A clearly stated objective should be precise, measurable, attainable, aligned with broader corporate objectives, and largely within your department's control. Let's take an example. Enterprises with the highest reliance on contact centers are financial services, insurance, and telecommunications providers. What do these types of business all have in common? They rely on customer loyalty. The most critical key performance indicator for the entire organization is customer retention. Therefore, an appropriate contact center objective could be stated something like this, "Maintain customer retention at 80 percent to 82 percent for the next 18 months." Why maintain rather than improve? It is because customer retention is dependent on a whole host of factors. The contact center alone cannot reverse a long-term downward, but stopping the bleeding is an achievable goal.

To get to the how part requires a careful analysis of every process in the contact center and the subsequent identification of processes and technologies that can alter or perhaps even reverse the flow of customer defections. Below are a few things to consider:

Initial response to customers calls: The first thing the customer encounters is the interactive voice response system. Have the menu choices been updated recently? Given all that has happened already this year, it is very likely that the reasons people are calling are different and more varied. Speech analytics is a great tool to monitor call reasons. More advanced systems can categorize and quantify queries by reason.This provides a firm basis for identifying menu choices and even providing appropriate self-service replies.
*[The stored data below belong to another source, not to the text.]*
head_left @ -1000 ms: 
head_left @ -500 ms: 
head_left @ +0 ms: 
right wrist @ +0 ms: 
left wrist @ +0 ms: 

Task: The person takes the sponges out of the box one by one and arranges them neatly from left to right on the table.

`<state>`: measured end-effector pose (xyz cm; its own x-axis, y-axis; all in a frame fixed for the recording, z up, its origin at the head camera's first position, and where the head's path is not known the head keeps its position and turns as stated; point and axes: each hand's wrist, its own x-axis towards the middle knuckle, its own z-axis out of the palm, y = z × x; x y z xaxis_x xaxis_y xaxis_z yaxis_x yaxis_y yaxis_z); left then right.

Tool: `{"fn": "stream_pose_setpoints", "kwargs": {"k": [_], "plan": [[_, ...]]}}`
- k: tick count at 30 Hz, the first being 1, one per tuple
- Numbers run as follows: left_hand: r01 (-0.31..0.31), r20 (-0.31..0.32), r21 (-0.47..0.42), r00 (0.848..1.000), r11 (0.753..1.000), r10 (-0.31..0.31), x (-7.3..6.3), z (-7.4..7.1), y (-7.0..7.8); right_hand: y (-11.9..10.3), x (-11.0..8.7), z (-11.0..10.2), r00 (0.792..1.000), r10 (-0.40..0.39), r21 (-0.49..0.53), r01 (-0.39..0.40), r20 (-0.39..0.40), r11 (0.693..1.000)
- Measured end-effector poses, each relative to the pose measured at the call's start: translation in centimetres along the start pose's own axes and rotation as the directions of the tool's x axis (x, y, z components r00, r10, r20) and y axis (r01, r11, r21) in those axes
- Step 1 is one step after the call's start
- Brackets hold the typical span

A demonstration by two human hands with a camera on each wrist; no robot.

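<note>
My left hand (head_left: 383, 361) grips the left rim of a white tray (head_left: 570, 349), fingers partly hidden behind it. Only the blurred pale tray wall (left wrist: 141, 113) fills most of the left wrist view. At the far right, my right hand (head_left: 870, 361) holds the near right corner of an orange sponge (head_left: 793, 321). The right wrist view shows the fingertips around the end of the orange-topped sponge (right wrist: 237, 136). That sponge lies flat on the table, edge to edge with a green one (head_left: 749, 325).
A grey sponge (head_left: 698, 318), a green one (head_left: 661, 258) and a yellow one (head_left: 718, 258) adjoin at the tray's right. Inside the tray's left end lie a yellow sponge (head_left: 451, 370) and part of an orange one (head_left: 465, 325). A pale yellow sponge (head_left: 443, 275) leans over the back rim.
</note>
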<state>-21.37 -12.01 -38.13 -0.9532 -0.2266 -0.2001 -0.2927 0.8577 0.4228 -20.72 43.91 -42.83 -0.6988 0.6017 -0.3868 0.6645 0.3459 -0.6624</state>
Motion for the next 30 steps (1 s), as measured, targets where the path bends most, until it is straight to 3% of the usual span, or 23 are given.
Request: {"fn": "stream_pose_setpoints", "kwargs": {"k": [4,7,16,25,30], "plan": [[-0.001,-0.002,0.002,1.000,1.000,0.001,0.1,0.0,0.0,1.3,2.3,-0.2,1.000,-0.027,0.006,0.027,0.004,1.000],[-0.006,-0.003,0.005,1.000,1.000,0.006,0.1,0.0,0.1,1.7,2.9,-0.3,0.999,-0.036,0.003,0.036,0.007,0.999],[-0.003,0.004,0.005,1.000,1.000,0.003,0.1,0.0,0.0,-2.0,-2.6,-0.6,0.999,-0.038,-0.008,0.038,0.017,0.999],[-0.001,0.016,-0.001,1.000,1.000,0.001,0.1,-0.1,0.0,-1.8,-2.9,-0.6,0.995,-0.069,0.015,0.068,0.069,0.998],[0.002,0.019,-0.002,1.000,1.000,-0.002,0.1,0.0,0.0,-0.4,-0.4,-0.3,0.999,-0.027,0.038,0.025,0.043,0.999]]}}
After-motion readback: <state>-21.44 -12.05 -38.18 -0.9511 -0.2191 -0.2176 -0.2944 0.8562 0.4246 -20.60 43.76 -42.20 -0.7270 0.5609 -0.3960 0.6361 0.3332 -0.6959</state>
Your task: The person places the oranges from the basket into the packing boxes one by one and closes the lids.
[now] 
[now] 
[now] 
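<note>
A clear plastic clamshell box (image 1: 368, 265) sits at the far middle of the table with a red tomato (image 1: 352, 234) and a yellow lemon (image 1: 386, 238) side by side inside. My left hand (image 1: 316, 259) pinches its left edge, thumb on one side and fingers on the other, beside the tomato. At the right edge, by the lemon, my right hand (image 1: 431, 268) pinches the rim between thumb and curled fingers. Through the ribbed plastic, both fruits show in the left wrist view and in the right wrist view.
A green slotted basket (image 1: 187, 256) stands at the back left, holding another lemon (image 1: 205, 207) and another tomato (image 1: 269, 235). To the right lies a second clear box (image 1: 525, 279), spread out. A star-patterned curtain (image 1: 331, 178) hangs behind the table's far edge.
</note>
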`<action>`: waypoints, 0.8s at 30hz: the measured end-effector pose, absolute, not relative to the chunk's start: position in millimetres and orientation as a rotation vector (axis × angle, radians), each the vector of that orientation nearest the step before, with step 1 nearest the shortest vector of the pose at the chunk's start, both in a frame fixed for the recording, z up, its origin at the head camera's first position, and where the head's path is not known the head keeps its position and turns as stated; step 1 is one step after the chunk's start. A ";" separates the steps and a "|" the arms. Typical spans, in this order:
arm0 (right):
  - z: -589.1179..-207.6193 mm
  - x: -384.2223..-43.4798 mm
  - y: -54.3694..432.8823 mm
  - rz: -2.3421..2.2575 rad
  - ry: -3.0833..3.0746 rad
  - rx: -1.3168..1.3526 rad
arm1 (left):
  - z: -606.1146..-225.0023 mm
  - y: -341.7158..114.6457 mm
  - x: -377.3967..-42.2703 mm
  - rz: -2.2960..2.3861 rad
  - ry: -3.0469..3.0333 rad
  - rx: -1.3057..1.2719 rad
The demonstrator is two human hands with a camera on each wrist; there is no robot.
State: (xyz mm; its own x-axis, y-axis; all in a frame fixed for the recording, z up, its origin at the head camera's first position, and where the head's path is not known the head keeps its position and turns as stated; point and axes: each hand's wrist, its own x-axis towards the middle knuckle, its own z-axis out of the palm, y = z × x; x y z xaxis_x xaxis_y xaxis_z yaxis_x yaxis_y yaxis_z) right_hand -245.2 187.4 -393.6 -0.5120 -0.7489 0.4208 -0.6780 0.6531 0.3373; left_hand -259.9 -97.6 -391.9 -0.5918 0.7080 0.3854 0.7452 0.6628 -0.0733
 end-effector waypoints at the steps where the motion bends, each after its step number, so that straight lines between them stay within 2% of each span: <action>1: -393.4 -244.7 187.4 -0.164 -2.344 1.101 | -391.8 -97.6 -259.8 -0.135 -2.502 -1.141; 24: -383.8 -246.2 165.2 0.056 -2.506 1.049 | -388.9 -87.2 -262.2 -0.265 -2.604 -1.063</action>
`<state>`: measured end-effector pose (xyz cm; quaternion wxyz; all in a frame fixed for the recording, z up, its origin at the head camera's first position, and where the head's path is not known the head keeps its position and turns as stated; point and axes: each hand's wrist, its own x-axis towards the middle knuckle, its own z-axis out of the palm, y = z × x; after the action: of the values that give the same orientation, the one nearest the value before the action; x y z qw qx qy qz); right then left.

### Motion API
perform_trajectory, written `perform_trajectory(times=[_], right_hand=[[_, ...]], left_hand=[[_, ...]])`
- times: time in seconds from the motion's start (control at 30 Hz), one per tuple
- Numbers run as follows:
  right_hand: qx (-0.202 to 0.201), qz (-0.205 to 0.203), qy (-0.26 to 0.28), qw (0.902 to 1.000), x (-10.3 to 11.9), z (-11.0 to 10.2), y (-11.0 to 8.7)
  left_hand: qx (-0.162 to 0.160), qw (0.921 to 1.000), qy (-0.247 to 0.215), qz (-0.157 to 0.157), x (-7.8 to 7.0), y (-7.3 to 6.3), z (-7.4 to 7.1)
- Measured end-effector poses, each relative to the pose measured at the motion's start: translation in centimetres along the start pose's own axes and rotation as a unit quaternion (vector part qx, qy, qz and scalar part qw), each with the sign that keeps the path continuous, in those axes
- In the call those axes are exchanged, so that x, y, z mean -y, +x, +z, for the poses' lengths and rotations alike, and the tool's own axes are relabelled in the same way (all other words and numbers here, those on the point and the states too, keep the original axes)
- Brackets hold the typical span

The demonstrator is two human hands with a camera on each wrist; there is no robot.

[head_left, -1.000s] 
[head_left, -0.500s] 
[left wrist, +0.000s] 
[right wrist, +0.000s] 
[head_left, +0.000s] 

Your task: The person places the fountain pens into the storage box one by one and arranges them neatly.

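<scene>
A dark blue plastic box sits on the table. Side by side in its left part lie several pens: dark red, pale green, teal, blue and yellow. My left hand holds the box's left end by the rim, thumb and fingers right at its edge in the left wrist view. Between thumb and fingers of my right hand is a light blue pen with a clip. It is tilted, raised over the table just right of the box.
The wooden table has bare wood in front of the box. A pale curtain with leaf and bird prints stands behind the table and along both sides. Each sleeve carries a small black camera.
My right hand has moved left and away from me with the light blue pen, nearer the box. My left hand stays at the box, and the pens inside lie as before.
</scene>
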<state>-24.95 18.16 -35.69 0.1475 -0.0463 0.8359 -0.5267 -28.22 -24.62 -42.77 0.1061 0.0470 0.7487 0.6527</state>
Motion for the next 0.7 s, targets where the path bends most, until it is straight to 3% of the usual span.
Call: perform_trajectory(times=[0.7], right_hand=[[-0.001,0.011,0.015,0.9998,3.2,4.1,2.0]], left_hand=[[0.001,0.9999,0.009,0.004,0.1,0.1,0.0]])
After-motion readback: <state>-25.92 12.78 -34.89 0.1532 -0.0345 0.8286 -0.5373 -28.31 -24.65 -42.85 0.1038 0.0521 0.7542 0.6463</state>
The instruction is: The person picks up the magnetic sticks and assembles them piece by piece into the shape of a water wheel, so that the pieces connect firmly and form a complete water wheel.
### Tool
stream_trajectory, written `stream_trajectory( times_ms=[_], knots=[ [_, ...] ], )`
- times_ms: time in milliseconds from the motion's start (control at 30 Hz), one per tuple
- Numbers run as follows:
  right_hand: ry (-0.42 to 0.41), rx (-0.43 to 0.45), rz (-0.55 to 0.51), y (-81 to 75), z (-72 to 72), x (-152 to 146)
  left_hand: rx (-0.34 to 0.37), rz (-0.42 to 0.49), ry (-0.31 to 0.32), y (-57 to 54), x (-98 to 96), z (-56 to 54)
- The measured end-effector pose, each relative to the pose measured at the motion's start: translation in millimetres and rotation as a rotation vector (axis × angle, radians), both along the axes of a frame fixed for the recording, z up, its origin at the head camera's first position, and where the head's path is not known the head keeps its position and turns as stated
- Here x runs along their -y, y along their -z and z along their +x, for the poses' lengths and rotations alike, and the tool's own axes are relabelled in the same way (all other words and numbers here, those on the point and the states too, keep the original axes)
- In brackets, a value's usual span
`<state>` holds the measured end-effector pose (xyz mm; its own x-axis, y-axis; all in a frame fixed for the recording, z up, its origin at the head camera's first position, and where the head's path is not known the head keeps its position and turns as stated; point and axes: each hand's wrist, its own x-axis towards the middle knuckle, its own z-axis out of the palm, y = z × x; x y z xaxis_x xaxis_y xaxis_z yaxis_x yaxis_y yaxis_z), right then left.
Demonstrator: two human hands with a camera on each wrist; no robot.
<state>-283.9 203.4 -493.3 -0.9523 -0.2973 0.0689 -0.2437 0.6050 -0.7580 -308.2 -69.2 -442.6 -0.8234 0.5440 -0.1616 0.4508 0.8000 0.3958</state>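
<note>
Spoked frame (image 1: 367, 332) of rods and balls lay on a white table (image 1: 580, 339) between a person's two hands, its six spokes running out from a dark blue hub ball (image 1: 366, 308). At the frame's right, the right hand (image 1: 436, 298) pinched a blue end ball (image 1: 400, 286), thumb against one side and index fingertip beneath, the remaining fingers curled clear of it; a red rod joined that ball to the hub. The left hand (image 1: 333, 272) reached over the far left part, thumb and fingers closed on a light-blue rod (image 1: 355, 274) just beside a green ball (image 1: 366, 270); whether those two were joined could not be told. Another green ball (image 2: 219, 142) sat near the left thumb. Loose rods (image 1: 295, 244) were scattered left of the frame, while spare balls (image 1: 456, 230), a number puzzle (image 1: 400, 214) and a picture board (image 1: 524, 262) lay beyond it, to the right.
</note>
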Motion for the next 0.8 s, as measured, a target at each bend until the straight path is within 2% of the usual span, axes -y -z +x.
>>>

Authentication: Challenging the caller's identity is not a great way to start an interaction. For some businesses, authentication is essential for fraud detection and compliance (think financial services, insurance, government, and health care). It can be something simple like asking for the last four digits of the caller's Social Security number, but this still introduces a small hurdle that has to be overcome. Wouldn't it be great if the authentication step wasn't at all intrusive? You can do this today with voice biometrics technology. Voiceprints are as unique as fingerprints and the caller never has to remember her mother-in-law's maiden name.

Quality management: Quality evaluations are an essential though inherently inefficient process. As commonly practiced today, supervisors or quality monitoring specialists review tiny statistically insignificant samples of agent interactions and complete evaluation forms based on objective and subjective criteria. Automated quality management software can sort through 100 percent of agent voice interactions and assign ratings based on objective and consistent criteria.

Scheduling and forecasting: This is where things really get complicated. Determining future staffing needs requires analysis of numerous variables, some controllable and some not. In addition to service levels, occupancy, adherence, and other familiar variables, analysts also have to take into consideration agent preferences, labor laws, skill levels, local customs, and sometimes even the weather. Leading workforce management system vendors use more than 40 algorithms to develop schedules and forecasts. How do you choose the right algorithm? This is where artificial intelligence paired with deep analytics prove their worth. Artificial intelligence can automatically scan data in real time and determine which models are best suited for the time and circumstances. Analytics can digest complex information to assess cause and effect.

The contact center is arguably the most complex environment in the entire company. It is also crucial in achieving corporate goals, particularly brand loyalty. I've summarized just a handful of proven technologies that can greatly simplify daily management challenges. But technology is only a tool. Far more important to achieving corporate goals, such as improved customer retention, is the quality of customer-facing employees and the judgment of contact center management.